(Data excerpts)
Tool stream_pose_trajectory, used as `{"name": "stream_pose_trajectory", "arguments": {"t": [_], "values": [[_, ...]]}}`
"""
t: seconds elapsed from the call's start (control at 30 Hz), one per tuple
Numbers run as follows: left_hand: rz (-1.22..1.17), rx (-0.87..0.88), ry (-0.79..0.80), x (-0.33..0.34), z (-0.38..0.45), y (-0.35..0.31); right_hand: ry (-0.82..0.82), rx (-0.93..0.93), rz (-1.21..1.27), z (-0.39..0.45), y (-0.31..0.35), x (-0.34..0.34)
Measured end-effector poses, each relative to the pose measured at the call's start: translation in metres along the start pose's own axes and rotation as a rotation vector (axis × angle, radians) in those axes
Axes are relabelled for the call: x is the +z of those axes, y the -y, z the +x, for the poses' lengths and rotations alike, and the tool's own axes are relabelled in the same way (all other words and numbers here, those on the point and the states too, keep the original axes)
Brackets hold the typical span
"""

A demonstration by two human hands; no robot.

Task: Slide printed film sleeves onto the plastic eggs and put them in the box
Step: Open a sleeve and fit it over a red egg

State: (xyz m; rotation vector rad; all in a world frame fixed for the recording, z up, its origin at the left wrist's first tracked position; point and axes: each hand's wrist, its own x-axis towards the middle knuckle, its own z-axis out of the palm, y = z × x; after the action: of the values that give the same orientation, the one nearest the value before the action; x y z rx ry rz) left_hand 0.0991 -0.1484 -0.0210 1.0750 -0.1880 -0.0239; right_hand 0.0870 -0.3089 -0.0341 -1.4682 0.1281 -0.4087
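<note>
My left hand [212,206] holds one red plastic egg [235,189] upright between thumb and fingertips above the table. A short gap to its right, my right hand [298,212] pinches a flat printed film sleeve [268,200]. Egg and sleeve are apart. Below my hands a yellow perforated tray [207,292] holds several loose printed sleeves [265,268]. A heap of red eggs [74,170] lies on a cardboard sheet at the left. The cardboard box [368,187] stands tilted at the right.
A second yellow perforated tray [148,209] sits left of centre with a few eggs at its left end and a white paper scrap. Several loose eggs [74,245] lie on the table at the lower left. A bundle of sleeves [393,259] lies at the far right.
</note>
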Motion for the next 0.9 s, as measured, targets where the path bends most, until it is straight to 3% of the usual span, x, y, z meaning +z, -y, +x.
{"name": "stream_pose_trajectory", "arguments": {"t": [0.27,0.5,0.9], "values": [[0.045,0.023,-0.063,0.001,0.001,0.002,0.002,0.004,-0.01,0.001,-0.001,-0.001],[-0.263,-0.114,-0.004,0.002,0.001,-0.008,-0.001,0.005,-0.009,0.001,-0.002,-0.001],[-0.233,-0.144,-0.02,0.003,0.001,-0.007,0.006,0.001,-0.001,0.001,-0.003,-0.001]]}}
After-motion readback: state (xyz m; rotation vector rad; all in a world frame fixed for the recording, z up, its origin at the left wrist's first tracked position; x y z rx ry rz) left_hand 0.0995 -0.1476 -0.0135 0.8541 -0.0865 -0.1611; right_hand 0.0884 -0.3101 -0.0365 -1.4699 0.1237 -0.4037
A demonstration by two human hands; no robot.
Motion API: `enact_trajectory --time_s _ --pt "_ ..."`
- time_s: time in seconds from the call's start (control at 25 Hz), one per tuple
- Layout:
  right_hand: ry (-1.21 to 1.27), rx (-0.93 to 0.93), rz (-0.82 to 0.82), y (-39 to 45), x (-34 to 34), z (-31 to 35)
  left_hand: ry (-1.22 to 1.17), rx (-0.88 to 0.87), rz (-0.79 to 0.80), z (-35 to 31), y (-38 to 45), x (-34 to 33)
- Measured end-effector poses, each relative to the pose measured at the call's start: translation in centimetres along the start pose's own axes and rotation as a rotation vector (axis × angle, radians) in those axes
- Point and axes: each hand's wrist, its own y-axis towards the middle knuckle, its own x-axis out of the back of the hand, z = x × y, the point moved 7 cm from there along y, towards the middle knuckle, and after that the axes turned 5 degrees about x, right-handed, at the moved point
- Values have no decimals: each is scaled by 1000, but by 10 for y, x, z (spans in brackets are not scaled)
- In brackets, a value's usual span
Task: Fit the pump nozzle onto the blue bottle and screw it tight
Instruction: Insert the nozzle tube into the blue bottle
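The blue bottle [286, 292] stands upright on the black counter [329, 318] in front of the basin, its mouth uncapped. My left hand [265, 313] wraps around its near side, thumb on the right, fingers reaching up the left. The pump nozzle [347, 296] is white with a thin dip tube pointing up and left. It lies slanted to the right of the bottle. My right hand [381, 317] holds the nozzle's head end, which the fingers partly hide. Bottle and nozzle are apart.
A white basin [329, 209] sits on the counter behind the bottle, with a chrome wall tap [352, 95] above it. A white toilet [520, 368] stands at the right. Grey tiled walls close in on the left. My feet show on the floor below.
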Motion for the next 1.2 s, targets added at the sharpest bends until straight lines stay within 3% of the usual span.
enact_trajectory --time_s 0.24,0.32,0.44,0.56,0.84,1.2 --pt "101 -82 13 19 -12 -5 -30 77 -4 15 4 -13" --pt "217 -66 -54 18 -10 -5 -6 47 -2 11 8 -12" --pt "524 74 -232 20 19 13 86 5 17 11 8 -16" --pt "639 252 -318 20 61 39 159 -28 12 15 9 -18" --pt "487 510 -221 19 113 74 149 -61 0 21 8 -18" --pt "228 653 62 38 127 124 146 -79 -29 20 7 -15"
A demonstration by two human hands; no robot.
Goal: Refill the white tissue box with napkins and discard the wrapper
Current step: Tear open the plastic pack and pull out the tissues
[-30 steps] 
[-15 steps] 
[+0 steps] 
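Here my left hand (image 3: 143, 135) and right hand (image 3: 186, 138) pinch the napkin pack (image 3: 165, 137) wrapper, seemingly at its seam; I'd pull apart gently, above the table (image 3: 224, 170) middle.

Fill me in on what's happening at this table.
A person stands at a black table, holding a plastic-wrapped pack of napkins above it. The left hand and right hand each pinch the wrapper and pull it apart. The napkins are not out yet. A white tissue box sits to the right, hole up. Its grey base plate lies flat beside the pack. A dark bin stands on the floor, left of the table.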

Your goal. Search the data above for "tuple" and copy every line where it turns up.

Result of this task.
t: seconds elapsed from the call's start (control at 30 Hz), one per tuple
- time_s: time in seconds from the call's start (control at 25 Hz), one per tuple

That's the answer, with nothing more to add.